Reproduce each line of the material exactly, minus any picture.

_EXERCISE DATA_:

● ● ● ● ● ● ●

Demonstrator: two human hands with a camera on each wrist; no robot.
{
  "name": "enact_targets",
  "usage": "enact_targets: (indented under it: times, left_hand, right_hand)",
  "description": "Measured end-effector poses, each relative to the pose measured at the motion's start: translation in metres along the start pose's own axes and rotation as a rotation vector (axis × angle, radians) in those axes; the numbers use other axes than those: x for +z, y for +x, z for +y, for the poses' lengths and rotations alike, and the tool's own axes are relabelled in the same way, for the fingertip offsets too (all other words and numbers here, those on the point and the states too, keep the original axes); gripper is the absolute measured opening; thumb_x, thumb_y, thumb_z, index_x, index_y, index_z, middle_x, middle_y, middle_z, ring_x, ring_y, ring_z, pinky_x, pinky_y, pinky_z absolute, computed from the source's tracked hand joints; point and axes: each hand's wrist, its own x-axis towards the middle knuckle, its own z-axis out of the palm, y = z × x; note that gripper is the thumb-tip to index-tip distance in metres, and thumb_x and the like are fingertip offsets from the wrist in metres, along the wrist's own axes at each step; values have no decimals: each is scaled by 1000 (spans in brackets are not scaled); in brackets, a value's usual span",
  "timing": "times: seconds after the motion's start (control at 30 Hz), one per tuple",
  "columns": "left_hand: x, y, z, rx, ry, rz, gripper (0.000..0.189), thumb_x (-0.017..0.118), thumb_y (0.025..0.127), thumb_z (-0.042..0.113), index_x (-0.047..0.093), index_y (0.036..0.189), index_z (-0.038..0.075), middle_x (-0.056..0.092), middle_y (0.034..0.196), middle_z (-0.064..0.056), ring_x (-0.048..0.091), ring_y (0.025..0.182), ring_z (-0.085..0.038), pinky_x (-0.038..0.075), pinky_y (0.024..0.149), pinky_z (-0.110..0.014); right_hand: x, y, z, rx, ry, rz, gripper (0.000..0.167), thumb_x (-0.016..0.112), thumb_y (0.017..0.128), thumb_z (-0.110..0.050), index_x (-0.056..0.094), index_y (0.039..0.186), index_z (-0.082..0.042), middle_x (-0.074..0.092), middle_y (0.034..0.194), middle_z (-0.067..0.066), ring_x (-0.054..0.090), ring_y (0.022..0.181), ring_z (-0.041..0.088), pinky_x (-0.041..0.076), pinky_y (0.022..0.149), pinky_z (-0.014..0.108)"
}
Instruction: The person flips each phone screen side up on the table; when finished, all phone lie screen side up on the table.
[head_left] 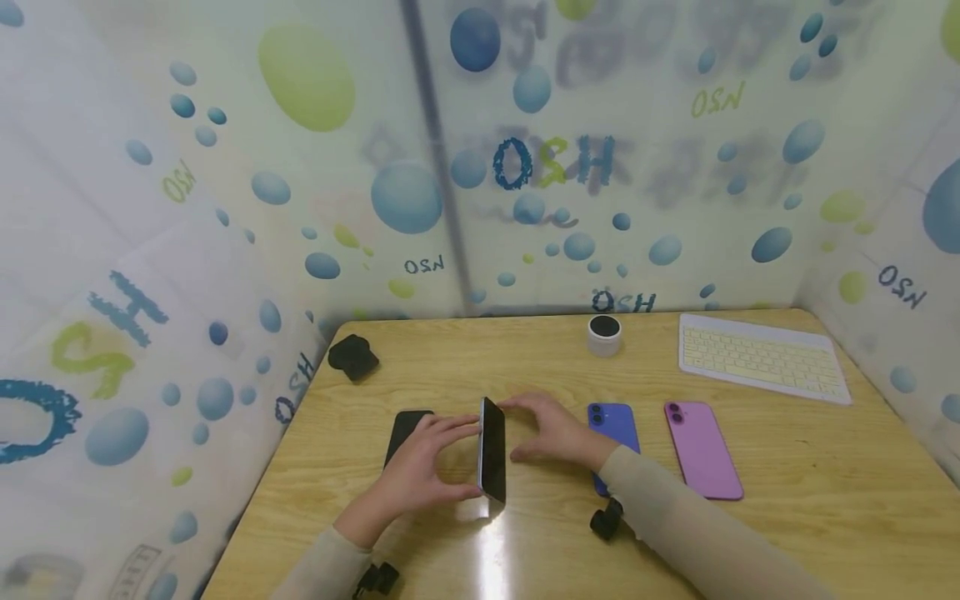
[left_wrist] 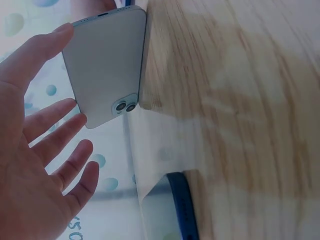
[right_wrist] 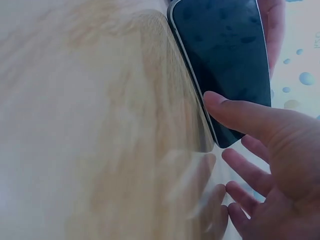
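A smartphone (head_left: 492, 454) stands on its long edge on the table, its dark screen facing right. Its pale back with a two-lens camera (left_wrist: 125, 104) shows in the left wrist view. My left hand (head_left: 420, 467) holds the phone from the left, thumb at the near end and index and middle fingertips by the camera end. The other left fingers are spread apart. My right hand (head_left: 555, 429) is on the screen side with fingers loosely bent; its thumb (right_wrist: 240, 115) overlaps the screen in the right wrist view, and its index fingertip is right at the far upper corner.
Left of the phone lies a dark phone (head_left: 405, 429), partly behind my left hand. A blue phone (head_left: 618, 423), partly under my right forearm, and a pink phone (head_left: 705, 450) lie to the right. Farther back are a black object (head_left: 353, 357), a white cylinder (head_left: 604, 336) and a keyboard (head_left: 763, 358).
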Motion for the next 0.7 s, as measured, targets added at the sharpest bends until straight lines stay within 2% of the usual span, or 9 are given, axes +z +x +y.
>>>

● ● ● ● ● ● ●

_WRITTEN SOLUTION_:
Demonstrator: two human hands with a camera on each wrist; no robot.
{
  "name": "enact_targets",
  "usage": "enact_targets: (indented under it: times, left_hand, right_hand)",
  "description": "Measured end-effector poses, each relative to the pose measured at the motion's start: translation in metres along the start pose's own axes and rotation as a rotation vector (axis × angle, radians) in those axes; the numbers use other axes than those: x for +z, y for +x, z for +y, for the poses' lengths and rotations alike, and the tool's own axes are relabelled in the same way, for the fingertip offsets too (all other words and numbers here, those on the point and the states too, keep the original axes); gripper is the absolute measured opening; thumb_x, thumb_y, thumb_z, index_x, index_y, index_z, middle_x, middle_y, middle_z, ring_x, ring_y, ring_z, pinky_x, pinky_y, pinky_z absolute, computed from the source's tracked hand joints; point and axes: each hand's wrist, its own x-axis towards the middle knuckle, its own z-axis out of the palm, y = z × x; note that gripper is the thumb-tip to index-tip distance in metres, and thumb_x and the like are fingertip offsets from the wrist in metres, along the wrist's own axes at each step; values have no decimals: each is scaled by 1000 (spans in brackets are not scaled); in brackets, a value's usual span",
  "timing": "times: seconds after the motion's start (control at 30 Hz), one per tuple",
  "columns": "left_hand: x, y, z, rx, ry, rz, gripper (0.000..0.189), thumb_x (-0.017..0.118), thumb_y (0.025..0.127), thumb_z (-0.042..0.113), index_x (-0.047..0.093), index_y (0.036..0.189), index_z (-0.038..0.075), middle_x (-0.056..0.092), middle_y (0.034..0.196), middle_z (-0.064..0.056), ring_x (-0.048..0.091), ring_y (0.025..0.182), ring_z (-0.085..0.038), pinky_x (-0.038..0.075), pinky_y (0.024..0.149), pinky_z (-0.110..0.014); right_hand: x, y, z, rx, ry, rz, gripper (0.000..0.167), thumb_x (-0.016..0.112), thumb_y (0.017..0.128), thumb_z (-0.110..0.050), index_x (-0.056..0.094), index_y (0.039..0.186), index_z (-0.082..0.042), middle_x (-0.074..0.092), middle_y (0.034..0.194), middle_z (-0.067..0.066), ring_x (-0.054..0.090), ring_y (0.022..0.181), ring_z (-0.041..0.088), pinky_x (-0.041..0.076), pinky_y (0.022..0.149), pinky_z (-0.014..0.108)"
}
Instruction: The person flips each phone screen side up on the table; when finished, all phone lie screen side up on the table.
[head_left] 
[left_wrist] 
[right_wrist] 
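A smartphone (head_left: 492, 454) stands on its long edge on the table, its dark screen facing right. Its pale back with a two-lens camera (left_wrist: 125, 104) shows in the left wrist view. My left hand (head_left: 420, 467) holds the phone from the left, thumb at the near end and index and middle fingertips by the camera end. The other left fingers are spread apart. My right hand (head_left: 555, 429) is on the screen side with fingers loosely bent; its thumb (right_wrist: 240, 115) overlaps the screen in the right wrist view, and its index fingertip is right at the far upper corner.
Left of the phone lies a dark phone (head_left: 405, 429), partly behind my left hand. A blue phone (head_left: 618, 423), partly under my right forearm, and a pink phone (head_left: 705, 450) lie to the right. Farther back are a black object (head_left: 353, 357), a white cylinder (head_left: 604, 336) and a keyboard (head_left: 763, 358).
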Motion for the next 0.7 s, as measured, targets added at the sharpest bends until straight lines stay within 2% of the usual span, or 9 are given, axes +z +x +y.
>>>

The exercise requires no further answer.